Pacche sulla spalla sorrisi, e ancora salviette umide e acqua, tanta.. Gli chiediamo, anzi gli diciamo di riposare. Lui, no. Quasi eroico dice che non c’è tempo, che ne abbiamo perso già troppo. Sa che questo è stato un imprevisto che domani verrà scontato con una tappa di trasferimento ancora più lunga.   Ci ricongiungiamo con gli altri e nonostante il ritardo accumulato decidiamo di deviare verso una gher poco oltre la pista. Quando ci si avvicina ad una gher occupata è bene sapere che si assisterà a scene di due tipi. Primo scenario. Il rumore di un mezzo in avvicinamento porta gli abitanti ad uscire. Quindi si inizieranno con i saluti e sempre, e ripeto sempre, si viene fatti accomodare come graditi ospiti. Segue il sacro rito dell’ospitalità con offerte di bevande e cibo e l’ospite prima di andarsene offre qualcosa in dono come ringraziamento. Secondo scenario. Il rumore del mezzo meccanico che si avvicina scatena l’ira dei mastini neri a guardia dell’accampamento. Li vedi sbucare dal nulla, le pupille accese di fuoco, lanciati a tutta velocità come una fionda, e dietro ogni zampa nuvole di polvere. Abbaiano e ringhiano verso l’invasore straniero. 

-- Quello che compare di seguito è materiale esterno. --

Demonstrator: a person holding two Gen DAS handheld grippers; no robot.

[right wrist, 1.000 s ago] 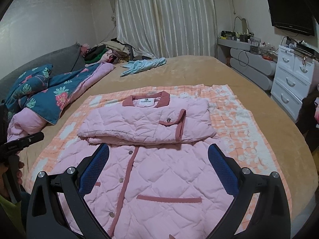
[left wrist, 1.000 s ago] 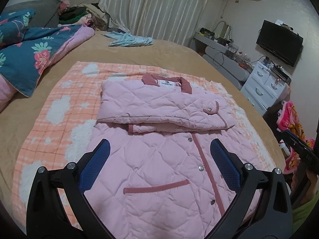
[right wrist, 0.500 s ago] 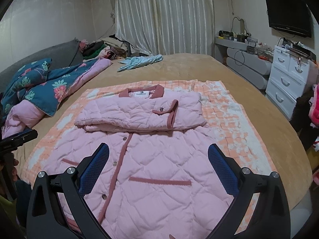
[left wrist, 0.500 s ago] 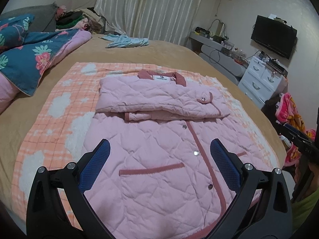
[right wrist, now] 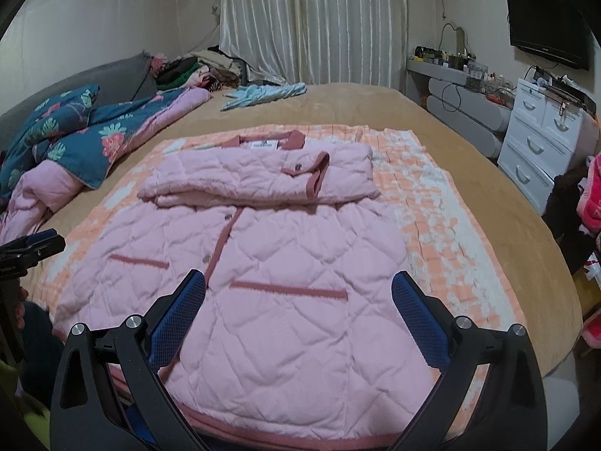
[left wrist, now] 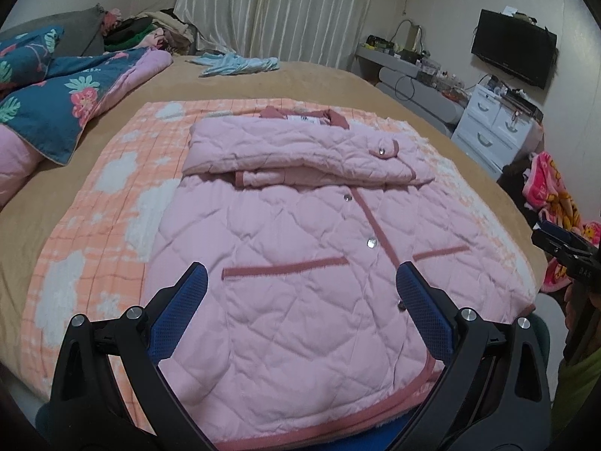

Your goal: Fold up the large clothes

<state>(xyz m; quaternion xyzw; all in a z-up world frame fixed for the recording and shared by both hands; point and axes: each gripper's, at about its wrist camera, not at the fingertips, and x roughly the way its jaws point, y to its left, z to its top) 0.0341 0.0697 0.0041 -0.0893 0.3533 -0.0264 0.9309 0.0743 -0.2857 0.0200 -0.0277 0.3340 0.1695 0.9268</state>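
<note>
On the orange-and-white checked blanket (left wrist: 112,195) lies the pink quilted jacket (left wrist: 300,255), sleeves folded across its chest; above its hem, left gripper (left wrist: 300,312) and right gripper (right wrist: 298,310) hover, jaws spread, empty.

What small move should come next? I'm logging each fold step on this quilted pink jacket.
Probably lower both open grippers, left gripper and right gripper, onto the bottom hem of the quilted pink jacket and pinch it. The sleeves already lie folded across the chest, the lower body is flat, and neither gripper holds cloth.
</note>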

Qui invece non accade nulla. Nessun segno di vita, nessun movimento. Ci fermiamo. Tutto tace. Gerelee scende da solo e apre la porta. Nella gher ci sono tre solo bambini. Timidi, timidissimi ma per nulla intimoriti perché qui i bambini a questa età sono già adulti e non hanno paura di niente. La più grande avrà forse nove dieci anni. Senza i genitori è lei ora la padrona di casa. Ci fa accomodare. Abbassiamo la testa ed entriamo a fatica. Con l’autorità di una donna adulta inizia a servirci una bevanda calda, latte fermentato di giumenta. Li seduti nel silenzio, serviti da una piccola donna sicuramente siamo a disagio più noi che lei. Termina il giro, e in silenzio siede in un angolo con i suoi fratellini più piccoli a cui badare. Noi siamo come sospesi.  Siede tranquillamente con gente straniera mai vista. Lei da una parte noi dall’altra. A guardarci.

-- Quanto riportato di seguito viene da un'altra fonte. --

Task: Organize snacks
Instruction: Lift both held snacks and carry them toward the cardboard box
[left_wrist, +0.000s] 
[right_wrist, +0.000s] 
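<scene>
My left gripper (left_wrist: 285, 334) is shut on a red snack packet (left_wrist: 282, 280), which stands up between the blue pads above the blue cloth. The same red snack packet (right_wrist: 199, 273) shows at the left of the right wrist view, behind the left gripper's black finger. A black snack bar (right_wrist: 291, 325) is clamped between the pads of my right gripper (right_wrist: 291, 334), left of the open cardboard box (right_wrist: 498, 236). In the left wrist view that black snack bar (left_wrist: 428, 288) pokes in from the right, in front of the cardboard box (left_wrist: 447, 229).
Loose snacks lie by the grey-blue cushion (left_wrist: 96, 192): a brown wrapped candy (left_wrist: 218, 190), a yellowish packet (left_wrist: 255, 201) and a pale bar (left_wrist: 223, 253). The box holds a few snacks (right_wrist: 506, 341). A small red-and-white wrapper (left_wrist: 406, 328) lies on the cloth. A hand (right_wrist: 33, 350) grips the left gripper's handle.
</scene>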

Due mondi a contatto. Un senso dell’ospitalità impressionante. Sprofondiamo in un silenzio imbarazzante, quando qui tutto questo è normalità. Cerco di rompere un po’ il ghiaccio, e così dalla tasca traggo una sacchetta di velluto nero, all’interno un braccialetto argentato, con il gancetto a forma di cuore e legato un ciondolo a forma di cavallo. Attendiamo un tempo imprecisato l’arrivo dei genitori ma qui non si vede nessuno e tempi e distanze possono essere siderali. Così dispiaciuti, andiamo via, in parte imbarazzati in parte confusi da questo primo contatto. E mentre ci lasciamo questa prima gher alle spalle dove non ho avuto la lucidità di scattare neanche una fotografia, fantastico su questo incontro. Chissà, mi chiedo, se passando tra molti anni per questi spazi potrò incontrare una giovane adolescente con al polso quel bracciale.

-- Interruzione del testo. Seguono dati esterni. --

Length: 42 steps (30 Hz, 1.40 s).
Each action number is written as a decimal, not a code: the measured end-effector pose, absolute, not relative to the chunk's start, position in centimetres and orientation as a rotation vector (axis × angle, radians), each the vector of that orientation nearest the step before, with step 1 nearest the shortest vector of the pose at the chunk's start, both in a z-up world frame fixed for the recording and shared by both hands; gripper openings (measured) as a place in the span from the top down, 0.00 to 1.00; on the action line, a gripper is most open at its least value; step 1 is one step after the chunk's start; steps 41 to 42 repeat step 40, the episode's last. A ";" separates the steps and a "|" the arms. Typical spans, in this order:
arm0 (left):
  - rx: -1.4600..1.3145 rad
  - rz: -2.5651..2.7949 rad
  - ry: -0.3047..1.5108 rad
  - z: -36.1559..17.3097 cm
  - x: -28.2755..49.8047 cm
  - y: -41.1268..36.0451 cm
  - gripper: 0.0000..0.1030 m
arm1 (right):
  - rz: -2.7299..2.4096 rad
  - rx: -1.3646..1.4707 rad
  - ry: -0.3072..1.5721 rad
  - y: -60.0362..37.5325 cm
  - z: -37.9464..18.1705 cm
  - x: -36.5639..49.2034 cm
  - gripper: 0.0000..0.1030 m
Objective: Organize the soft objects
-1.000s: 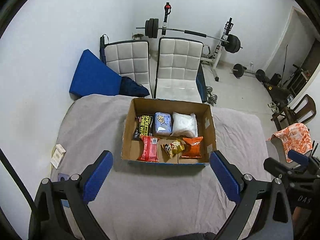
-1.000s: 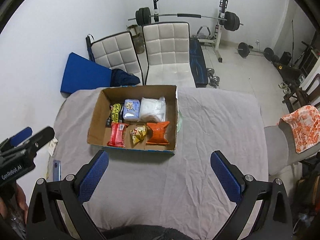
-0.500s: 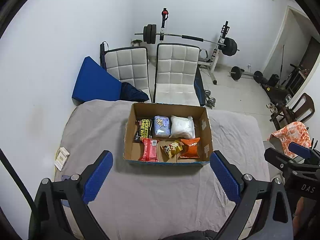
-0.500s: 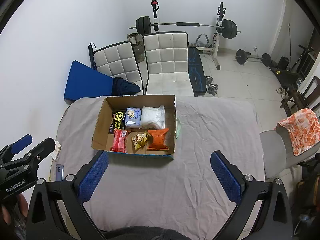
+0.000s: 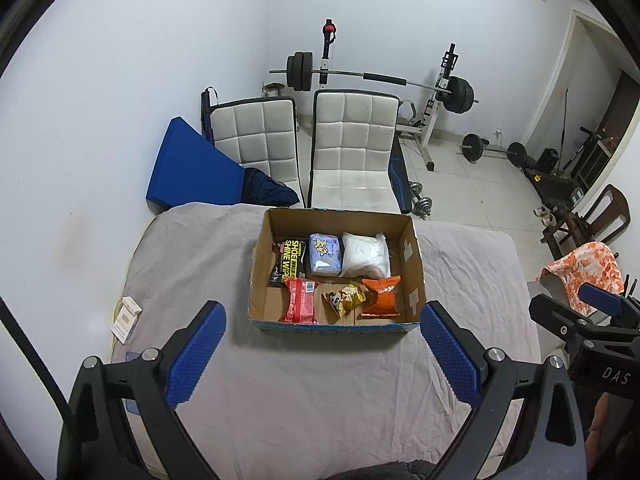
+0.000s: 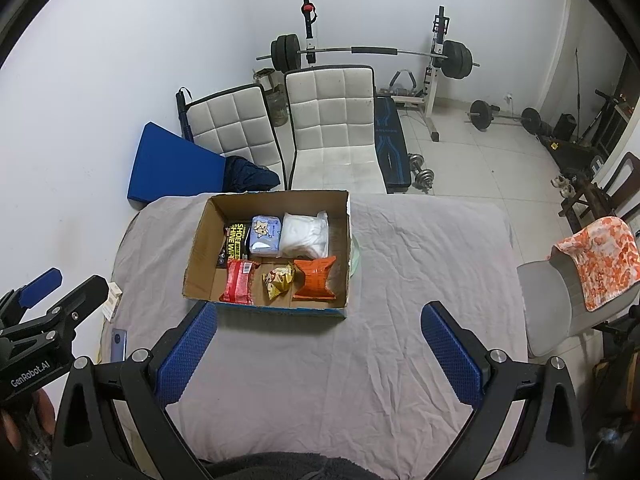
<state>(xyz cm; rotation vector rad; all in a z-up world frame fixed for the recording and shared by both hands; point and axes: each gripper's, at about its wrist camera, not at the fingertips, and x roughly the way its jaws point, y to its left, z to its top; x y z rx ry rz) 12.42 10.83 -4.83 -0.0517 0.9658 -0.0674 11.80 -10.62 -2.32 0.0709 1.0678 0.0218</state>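
Observation:
An open cardboard box sits on the grey-covered table. Inside lie a black shoe-wipes pack, a blue tissue pack, a white soft pack, a red packet, a yellow snack packet and an orange packet. My left gripper is open and empty, held high above the table in front of the box. My right gripper is open and empty, likewise high and back from the box.
A white small carton lies at the table's left edge. A pale green thing sits just right of the box. Two white chairs stand behind the table. A grey chair with an orange cloth stands at right.
Both grippers have risen and pulled back from the box, which looks smaller now. Both stay open and empty. Nothing in the box has moved.

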 end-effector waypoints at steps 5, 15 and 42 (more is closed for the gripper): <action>-0.053 -0.066 0.965 -4.8 12.3 10.8 0.03 | 0.021 0.075 1.070 -10.7 -2.3 11.7 0.00; -0.047 -0.062 0.964 -5.0 12.1 10.9 0.03 | 0.014 0.074 1.070 -10.9 -2.4 11.5 0.00; -0.047 -0.048 0.963 -5.2 11.9 10.9 0.03 | 0.015 0.071 1.074 -10.7 -2.8 11.4 0.00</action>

E’ quasi tempo di cena quando approntiamo il primo campo. Una famiglia nomade monta una gher in un’ora. Noi l’opposto, e ci prendiamo a ridere sopra, grandi uomini occidentali in difficoltà con martello e picchetti. Gianni ausbergo d’esperienza da lezioni a tutti, mentre il sole e cielo si fanno più cupi.. A nord ovest addirittura il cielo si fa nero e freddo, pronto a buttar giù acqua. Infine quando il sole cala, a nord, nel buio della steppa al confine tra cielo e terra, dei lampi, lontanissimi squarciano l’aria, svelando per un istante solamente un cielo terribile e minaccioso. Nel nostro piccolo campo non ancora raggiunto dalla tempesta tutti cercano il riposo mentre l’eco dei tuoni è così lontano da non giungere nemmeno. Rimaniamo solo io e Piergiorgio, seduti e astanti di tutto questo, fermi in silenzio a sorseggiare il whiskey che ha tirato fuori per l'occasione. Scaldati nel corpo dall'amabile nettare, osserviamo un mondo dominato da una luna bella alta e luminosa nel cielo asiatico, immensa, riflette raggi di sole trasformati in bagliori d'argento. E'un cielo blu da fiaba, da racconti di mille e una notte. Mi soffermo ancora a guardare le morbide colline poco distanti sotto questa luna e quasi mi aspetto di veder comparire ombre di carovane antiche, sagome di cammelli stracarichi, commercianti di spezie a piedi, eserciti in lente marce.




Gli ultimi echi del temporale a nord si allontano senza rumori. Il vento cala e torna il silenzio più vero, rotto solamente dal brontolio di alcuni cavalli laggiù, che pascolano nel niente.